- _TRY IT_:
Use the entries below and reproduce exactly the lines from the one containing "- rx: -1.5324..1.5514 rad" down to the one containing "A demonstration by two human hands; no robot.", both of them included.

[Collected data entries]
>>>

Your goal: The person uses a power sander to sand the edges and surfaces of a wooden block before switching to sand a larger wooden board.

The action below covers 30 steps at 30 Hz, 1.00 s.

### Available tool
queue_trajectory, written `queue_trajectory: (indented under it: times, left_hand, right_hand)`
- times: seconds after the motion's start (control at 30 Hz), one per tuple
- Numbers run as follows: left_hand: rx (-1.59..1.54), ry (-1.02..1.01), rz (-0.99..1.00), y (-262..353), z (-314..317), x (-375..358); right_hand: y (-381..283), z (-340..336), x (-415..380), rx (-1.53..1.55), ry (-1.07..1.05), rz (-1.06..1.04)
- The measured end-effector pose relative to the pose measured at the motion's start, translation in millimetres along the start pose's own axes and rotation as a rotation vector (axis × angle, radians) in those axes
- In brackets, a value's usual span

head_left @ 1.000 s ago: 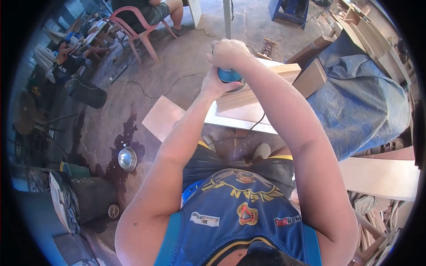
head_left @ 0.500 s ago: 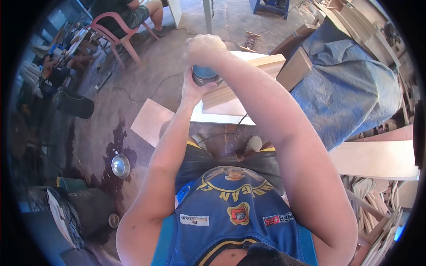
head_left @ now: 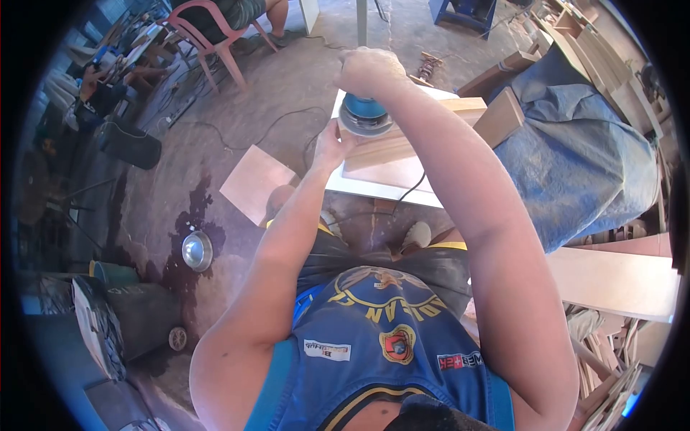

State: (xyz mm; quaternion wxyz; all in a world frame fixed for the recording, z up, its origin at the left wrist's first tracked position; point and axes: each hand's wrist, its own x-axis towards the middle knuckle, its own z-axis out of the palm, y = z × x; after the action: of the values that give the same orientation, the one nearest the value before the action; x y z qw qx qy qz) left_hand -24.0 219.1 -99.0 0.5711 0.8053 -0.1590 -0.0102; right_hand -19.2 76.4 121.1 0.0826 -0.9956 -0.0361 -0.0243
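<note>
My right hand (head_left: 374, 70) is closed over the top of a blue orbital sander (head_left: 364, 108). The sander's round grey pad sits over the left end of a stack of wooden boards (head_left: 384, 151). At that same end my left hand (head_left: 330, 149) grips the boards, its thumb on the near side and its other fingers partly hidden. Beneath the stack lies a white board (head_left: 345, 184), with a pinkish panel between them.
A square plywood piece (head_left: 257, 183) leans left of the work. A metal bowl (head_left: 197, 251) rests on the wet floor. Blue tarp (head_left: 575, 158) covers a pile at right. A black cord (head_left: 411, 191) hangs near my feet. A person sits on a pink chair (head_left: 215, 39).
My left hand has moved from beside the sander's base down to the boards' end. The sander's pad now shows more fully. The view has shifted, so everything sits slightly further right.
</note>
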Motion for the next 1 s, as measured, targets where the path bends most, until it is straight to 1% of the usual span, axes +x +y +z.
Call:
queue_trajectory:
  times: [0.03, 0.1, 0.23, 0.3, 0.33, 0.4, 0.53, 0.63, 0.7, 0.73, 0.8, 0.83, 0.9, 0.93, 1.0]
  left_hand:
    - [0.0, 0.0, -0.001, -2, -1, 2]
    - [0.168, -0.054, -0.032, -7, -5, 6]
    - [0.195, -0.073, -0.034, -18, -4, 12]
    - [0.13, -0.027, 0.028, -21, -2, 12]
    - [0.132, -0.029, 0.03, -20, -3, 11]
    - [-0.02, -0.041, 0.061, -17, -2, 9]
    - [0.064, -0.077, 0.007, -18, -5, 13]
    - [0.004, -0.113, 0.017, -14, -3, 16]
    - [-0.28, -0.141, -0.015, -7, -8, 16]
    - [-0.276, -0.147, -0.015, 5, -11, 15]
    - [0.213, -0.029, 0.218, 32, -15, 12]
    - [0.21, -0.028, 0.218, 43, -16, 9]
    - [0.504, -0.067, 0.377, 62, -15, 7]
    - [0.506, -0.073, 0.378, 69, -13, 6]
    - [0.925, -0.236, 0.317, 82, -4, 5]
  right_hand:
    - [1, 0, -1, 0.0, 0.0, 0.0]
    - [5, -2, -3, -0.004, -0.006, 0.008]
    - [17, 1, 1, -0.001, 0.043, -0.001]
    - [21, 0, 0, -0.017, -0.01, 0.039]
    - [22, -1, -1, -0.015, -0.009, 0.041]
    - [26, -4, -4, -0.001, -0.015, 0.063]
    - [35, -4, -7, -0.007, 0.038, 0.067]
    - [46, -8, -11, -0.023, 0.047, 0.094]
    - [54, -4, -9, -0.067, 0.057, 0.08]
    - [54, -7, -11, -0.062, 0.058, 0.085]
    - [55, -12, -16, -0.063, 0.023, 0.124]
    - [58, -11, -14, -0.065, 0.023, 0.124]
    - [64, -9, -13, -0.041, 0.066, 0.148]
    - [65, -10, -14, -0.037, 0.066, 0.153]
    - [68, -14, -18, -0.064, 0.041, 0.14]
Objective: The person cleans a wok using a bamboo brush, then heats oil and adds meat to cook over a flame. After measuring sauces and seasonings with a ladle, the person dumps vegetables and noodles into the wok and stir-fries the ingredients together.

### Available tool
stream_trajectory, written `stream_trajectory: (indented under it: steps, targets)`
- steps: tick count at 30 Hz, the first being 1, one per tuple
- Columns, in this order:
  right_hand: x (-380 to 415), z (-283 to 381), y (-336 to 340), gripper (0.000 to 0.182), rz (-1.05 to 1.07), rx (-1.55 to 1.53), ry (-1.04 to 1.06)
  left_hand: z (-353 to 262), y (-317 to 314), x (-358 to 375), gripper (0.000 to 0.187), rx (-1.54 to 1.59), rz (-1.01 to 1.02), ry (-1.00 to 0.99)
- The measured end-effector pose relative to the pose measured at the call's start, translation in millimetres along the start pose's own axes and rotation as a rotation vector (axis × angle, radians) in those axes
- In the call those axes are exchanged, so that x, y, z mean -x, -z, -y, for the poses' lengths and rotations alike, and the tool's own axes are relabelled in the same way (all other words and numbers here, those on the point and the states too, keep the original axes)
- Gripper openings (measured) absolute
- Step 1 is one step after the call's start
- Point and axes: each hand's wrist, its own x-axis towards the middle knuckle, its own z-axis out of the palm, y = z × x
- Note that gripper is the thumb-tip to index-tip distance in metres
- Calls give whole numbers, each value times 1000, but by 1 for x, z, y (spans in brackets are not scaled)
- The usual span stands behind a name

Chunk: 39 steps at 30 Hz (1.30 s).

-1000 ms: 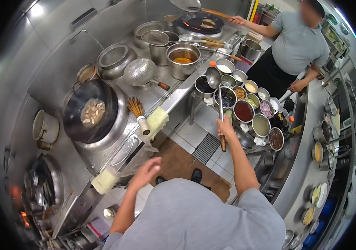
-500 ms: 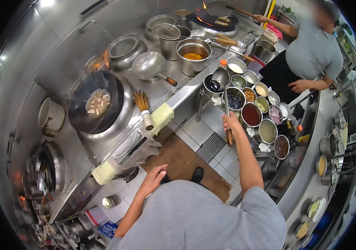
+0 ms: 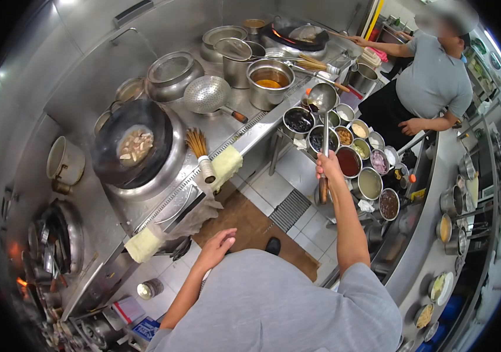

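Note:
My right hand (image 3: 328, 166) is closed round the handle of a ladle (image 3: 322, 98). The ladle's bowl hangs over the far end of the seasoning pots, with a little dark sauce in it. Below and beside it stand a pot of black sauce (image 3: 298, 120), a second dark-sauce pot (image 3: 323, 141) and a red-brown sauce pot (image 3: 349, 162). My left hand (image 3: 216, 247) is held out in front of my body with its fingers extended, holding nothing. At the left, a black wok (image 3: 105, 146) sits on a burner with pale pieces of food (image 3: 136, 146) in it.
On the steel stove top are a perforated strainer (image 3: 206, 94), a pot of orange oil (image 3: 270, 76), a lidded pot (image 3: 171, 73) and a bamboo brush (image 3: 202, 155). A co-worker (image 3: 432, 76) stands at the far right, one arm extended toward another wok (image 3: 294, 41).
My right hand has raised the ladle away from the dark sauce, and its bowl has turned to show its inside. My left hand stays nearly still. The co-worker's utensil has lowered into the far wok.

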Motion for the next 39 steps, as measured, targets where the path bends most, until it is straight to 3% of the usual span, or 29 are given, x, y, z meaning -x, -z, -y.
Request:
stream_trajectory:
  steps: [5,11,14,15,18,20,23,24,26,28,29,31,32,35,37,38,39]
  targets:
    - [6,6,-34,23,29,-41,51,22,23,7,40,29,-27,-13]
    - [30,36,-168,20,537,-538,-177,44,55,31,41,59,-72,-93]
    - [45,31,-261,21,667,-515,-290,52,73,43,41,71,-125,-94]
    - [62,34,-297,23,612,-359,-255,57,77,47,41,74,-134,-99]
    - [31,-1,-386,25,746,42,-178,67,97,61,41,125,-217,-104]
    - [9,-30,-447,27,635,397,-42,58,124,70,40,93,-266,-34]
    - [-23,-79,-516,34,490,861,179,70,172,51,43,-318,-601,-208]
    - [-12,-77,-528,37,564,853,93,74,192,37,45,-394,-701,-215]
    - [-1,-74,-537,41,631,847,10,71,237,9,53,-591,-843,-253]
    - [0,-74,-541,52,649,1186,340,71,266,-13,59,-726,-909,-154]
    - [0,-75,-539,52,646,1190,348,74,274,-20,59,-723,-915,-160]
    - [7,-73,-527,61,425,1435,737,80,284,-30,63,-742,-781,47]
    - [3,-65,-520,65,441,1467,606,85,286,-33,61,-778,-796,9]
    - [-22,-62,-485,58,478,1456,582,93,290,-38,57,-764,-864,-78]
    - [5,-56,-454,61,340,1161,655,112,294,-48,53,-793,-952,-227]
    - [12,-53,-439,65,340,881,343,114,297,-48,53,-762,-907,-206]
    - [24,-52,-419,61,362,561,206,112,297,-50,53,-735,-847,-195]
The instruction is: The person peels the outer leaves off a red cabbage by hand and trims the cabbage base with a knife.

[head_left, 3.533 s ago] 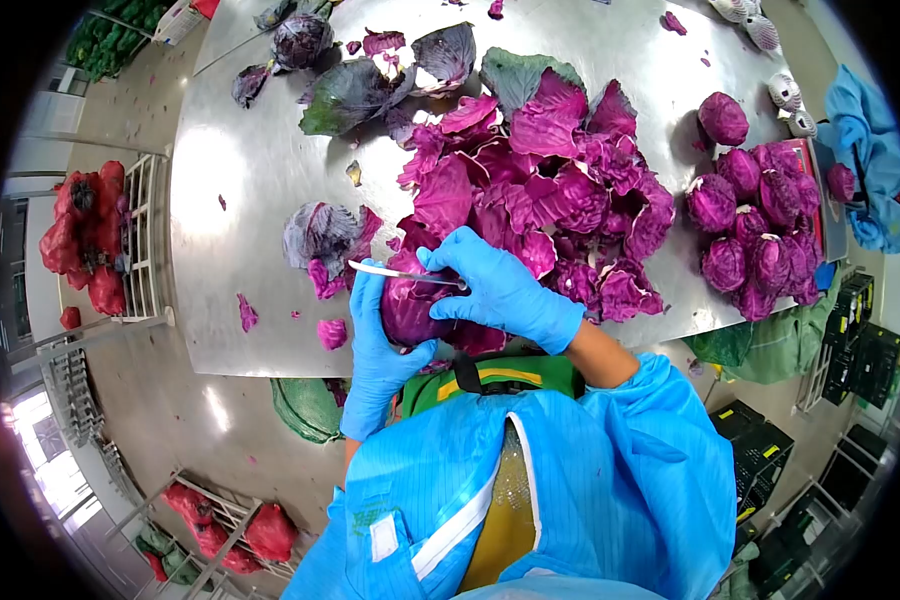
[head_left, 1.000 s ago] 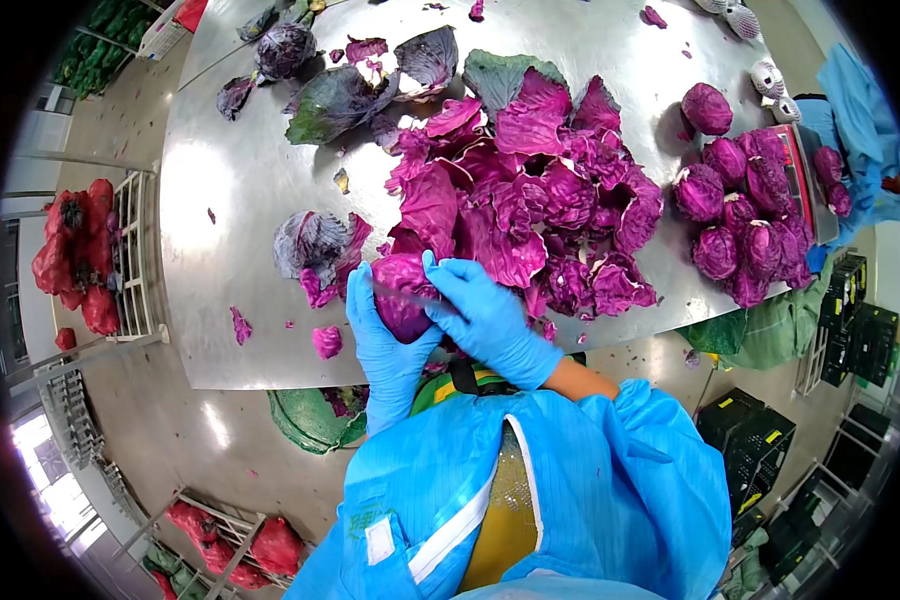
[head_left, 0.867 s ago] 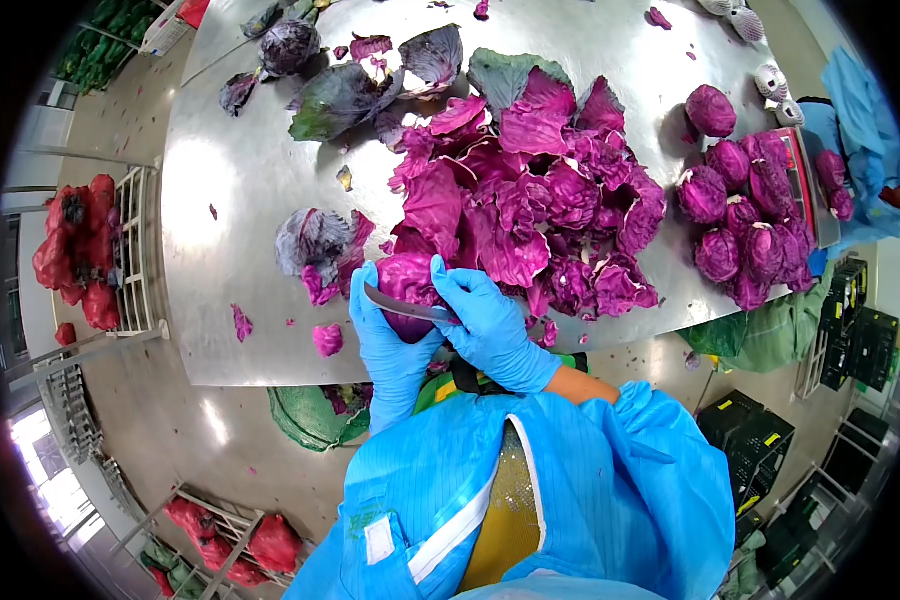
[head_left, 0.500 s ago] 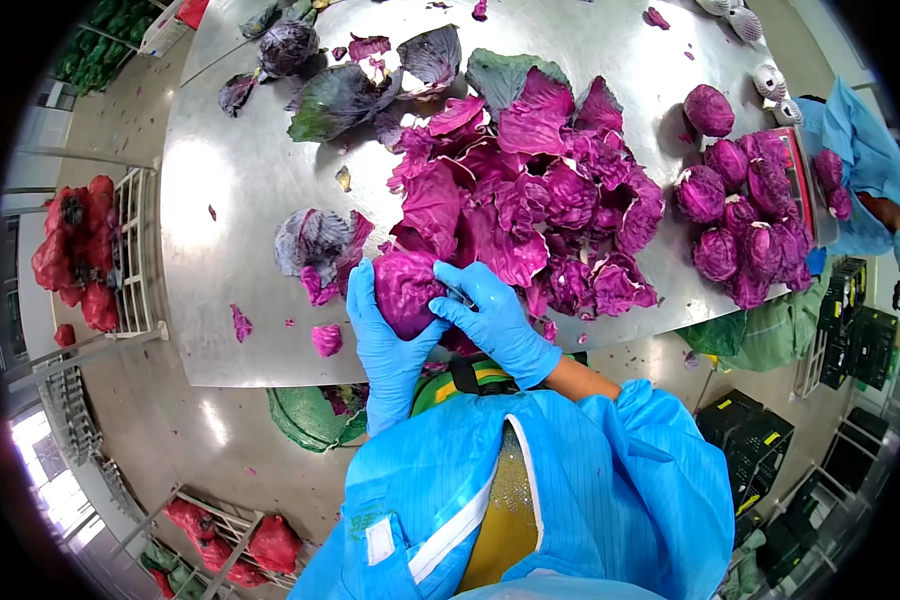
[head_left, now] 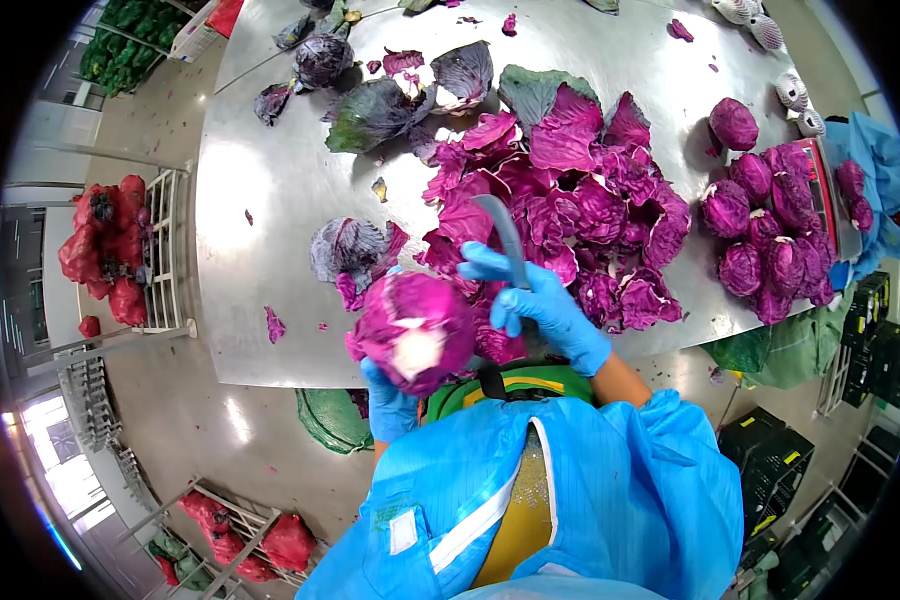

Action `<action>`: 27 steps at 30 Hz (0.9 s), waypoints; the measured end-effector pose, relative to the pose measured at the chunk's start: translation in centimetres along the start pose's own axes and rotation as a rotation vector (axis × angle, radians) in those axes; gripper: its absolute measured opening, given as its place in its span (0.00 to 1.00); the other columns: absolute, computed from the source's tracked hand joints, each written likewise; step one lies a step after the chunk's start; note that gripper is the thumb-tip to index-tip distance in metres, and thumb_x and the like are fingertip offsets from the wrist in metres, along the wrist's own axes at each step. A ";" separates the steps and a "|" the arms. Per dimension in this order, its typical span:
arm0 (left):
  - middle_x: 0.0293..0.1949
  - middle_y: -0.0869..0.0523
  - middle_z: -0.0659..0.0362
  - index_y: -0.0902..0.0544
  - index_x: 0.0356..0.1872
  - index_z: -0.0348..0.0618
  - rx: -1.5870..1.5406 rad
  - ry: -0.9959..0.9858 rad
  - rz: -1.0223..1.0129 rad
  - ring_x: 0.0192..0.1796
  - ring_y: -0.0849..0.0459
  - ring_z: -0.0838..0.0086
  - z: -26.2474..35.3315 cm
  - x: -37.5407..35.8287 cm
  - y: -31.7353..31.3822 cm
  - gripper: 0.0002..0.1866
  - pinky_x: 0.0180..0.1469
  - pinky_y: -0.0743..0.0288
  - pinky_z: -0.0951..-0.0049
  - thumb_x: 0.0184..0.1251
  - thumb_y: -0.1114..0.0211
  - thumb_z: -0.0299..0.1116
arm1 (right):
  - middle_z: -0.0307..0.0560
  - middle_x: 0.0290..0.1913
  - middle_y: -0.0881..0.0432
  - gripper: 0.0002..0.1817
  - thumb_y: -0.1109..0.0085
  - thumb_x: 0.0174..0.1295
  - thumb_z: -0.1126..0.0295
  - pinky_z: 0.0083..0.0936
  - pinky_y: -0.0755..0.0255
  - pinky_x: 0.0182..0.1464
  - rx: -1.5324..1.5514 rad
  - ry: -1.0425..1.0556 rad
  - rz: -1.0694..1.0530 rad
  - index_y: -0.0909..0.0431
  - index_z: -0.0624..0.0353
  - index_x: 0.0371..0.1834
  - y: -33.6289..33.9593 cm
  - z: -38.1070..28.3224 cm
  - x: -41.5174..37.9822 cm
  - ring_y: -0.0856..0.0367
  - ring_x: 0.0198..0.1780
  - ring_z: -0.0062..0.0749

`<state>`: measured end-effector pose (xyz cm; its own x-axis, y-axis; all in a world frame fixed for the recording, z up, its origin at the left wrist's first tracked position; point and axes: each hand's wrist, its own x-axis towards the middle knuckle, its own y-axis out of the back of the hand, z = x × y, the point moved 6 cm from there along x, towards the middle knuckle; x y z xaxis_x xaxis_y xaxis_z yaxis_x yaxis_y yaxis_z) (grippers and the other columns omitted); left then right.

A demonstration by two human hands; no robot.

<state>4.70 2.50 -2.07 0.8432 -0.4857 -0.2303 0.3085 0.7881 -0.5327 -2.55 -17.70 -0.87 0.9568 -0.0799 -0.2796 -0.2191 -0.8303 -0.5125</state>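
Rolled over since a moment ago, the cabbage (head_left: 432,312) is showing its white stem end upward near the table (head_left: 270,330) edge — the left hand (head_left: 389,398) is cradling it, the right hand (head_left: 547,312) gripping a knife (head_left: 508,236), its long blade pointing forward-left.

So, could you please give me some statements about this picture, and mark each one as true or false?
1. The left hand holds a purple cabbage. True.
2. The knife is in the left hand. False: the right hand grips the knife.
3. A pile of loose purple leaves lies on the metal table. True.
4. The cluster of cabbages is left of that pile in the picture. False: the cluster of cabbages is to its right.
5. The blade is touching the held cabbage. False: they are apart.
6. A pale patch shows on the held cabbage. True.
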 end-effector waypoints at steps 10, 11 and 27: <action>0.72 0.34 0.52 0.40 0.74 0.35 0.426 -0.103 0.168 0.72 0.34 0.64 0.8 -0.1 -1.6 0.61 0.74 0.40 0.61 0.36 0.15 0.44 | 0.33 0.34 0.28 0.38 0.21 0.50 0.54 0.16 0.33 0.26 -0.123 -0.143 0.317 0.27 0.57 0.61 -1.3 4.7 -1.6 0.33 0.26 0.12; 0.72 0.34 0.52 0.39 0.74 0.35 0.406 -0.097 0.072 0.72 0.34 0.63 0.7 0.5 -1.1 0.60 0.74 0.40 0.61 0.37 0.15 0.44 | 0.33 0.34 0.28 0.37 0.21 0.50 0.53 0.17 0.32 0.28 -0.162 -0.121 0.316 0.26 0.57 0.59 -1.2 4.9 -1.8 0.32 0.27 0.13; 0.73 0.40 0.45 0.40 0.75 0.42 1.283 -0.450 0.125 0.75 0.41 0.55 1.6 0.8 -0.7 0.61 0.75 0.46 0.56 0.36 0.14 0.43 | 0.41 0.50 0.23 0.28 0.26 0.52 0.71 0.23 0.28 0.52 -0.545 0.389 0.061 0.23 0.58 0.59 -2.4 2.6 3.6 0.23 0.54 0.27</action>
<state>5.87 2.15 -0.52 0.8886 -0.4162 0.1930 0.2008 0.7311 0.6521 0.92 -14.58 -2.73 0.9672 -0.2439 0.0702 -0.2450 -0.9695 0.0071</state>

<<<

- _SOLUTION TO THE EXERCISE_:
  - rx: -1.5324..1.5514 rad
  - ry: -1.0425..1.0556 rad
  - rz: -1.0694..1.0530 rad
  - index_y: -0.0909..0.0431
  - index_z: -0.0624..0.0353
  - index_x: 0.0371..0.1834
  - y: -33.6289..33.9593 cm
  - z: -38.1070..28.3224 cm
  - x: -41.5174..37.9822 cm
  - ring_y: -0.0856..0.0367
  - ring_x: 0.0198..0.1780
  - ring_z: -0.0062..0.0749

`<state>`: measured end-effector pose (xyz cm; its own x-axis, y-axis; all in a world frame fixed for the recording, z up, its origin at the left wrist's first tracked position; point and axes: each hand's wrist, its own x-axis towards the middle knuckle, its own y-axis out of the back of the hand, z = x × y, the point moved 6 cm from there along x, towards the middle knuckle; x y z xaxis_x xaxis_y xaxis_z yaxis_x yaxis_y yaxis_z) (grippers and the other columns omitted); left then right.

A demonstration by two human hands; no robot.

This completes the output.